__WHAT IS BEING ASKED__. Somewhere below are a line with "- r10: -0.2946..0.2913" and a later line with "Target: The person". Output exactly those lines and all lines between them.

===============

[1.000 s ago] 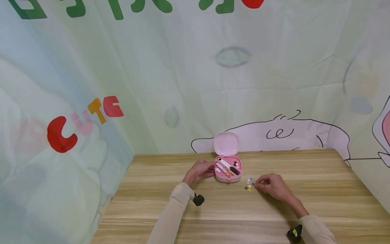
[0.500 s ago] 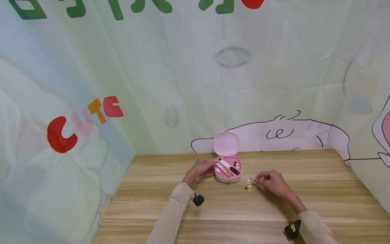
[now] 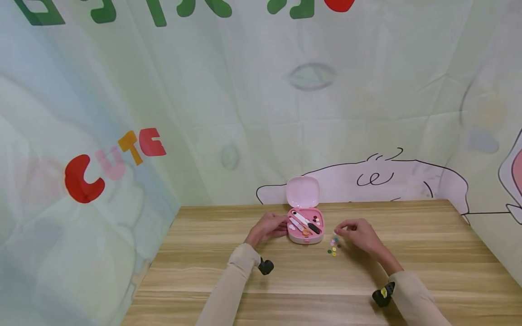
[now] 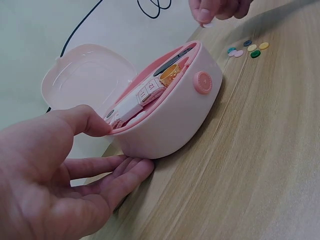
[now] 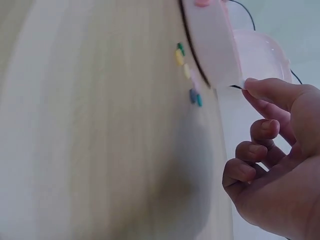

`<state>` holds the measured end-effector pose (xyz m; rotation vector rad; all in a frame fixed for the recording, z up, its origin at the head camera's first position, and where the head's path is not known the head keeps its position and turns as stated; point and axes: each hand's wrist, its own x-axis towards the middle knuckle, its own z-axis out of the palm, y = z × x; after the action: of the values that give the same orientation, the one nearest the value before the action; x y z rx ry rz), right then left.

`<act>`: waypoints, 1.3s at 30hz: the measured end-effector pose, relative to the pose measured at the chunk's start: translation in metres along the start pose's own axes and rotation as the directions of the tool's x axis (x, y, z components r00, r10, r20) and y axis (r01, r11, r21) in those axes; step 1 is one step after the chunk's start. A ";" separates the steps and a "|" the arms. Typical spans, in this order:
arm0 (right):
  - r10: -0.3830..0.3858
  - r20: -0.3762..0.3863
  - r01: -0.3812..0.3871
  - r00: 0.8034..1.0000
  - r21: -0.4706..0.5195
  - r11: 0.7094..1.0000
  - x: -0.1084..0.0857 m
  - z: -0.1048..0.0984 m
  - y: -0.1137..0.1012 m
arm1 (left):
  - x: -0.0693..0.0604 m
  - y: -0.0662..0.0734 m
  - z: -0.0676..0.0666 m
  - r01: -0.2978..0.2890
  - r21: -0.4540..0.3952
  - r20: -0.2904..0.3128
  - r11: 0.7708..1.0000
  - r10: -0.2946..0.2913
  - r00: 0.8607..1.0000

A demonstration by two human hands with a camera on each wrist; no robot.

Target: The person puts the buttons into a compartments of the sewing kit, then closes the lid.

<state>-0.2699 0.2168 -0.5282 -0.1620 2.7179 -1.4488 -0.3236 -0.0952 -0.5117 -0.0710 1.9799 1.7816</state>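
A small pink and white sewing box (image 3: 295,239) stands on the table with its lid (image 3: 303,192) raised. My left hand (image 3: 267,227) grips its left side, thumb at the rim and fingers low against the wall, as the left wrist view shows. Inside lie a tape measure (image 4: 149,91), a gold-orange ring-like piece (image 4: 170,73), a black-handled tool (image 3: 313,227) and several small buttons. To the right of the box, my right hand (image 3: 360,236) pinches a white button (image 4: 208,24) between thumb and forefinger, above the table.
Several loose buttons, among them a green button (image 4: 255,53) and a yellow button (image 4: 264,45), lie on the wooden table (image 3: 228,280) right of the box. A printed cloth backdrop (image 3: 228,113) hangs behind the table edge. Dark cords show behind the lid.
My right hand has lifted away from the loose buttons with the white button, moving up and left toward the box. The left hand and the box have stayed in place.
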 end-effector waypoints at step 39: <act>0.168 -0.004 -0.163 0.986 0.209 0.964 0.047 0.037 -0.054 | -0.001 0.003 0.001 0.021 -0.001 -0.004 1.000 -0.021 1.000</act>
<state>-0.3098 0.1506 -0.5036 0.0891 2.5030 -1.6776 -0.3231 -0.0947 -0.5086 -0.0951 1.9733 1.7709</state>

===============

__YOUR SOLUTION__.
  - r10: -0.2946..0.2913
  - r00: 0.8607..1.0000

A demonstration by two human hands with a camera on each wrist; no robot.

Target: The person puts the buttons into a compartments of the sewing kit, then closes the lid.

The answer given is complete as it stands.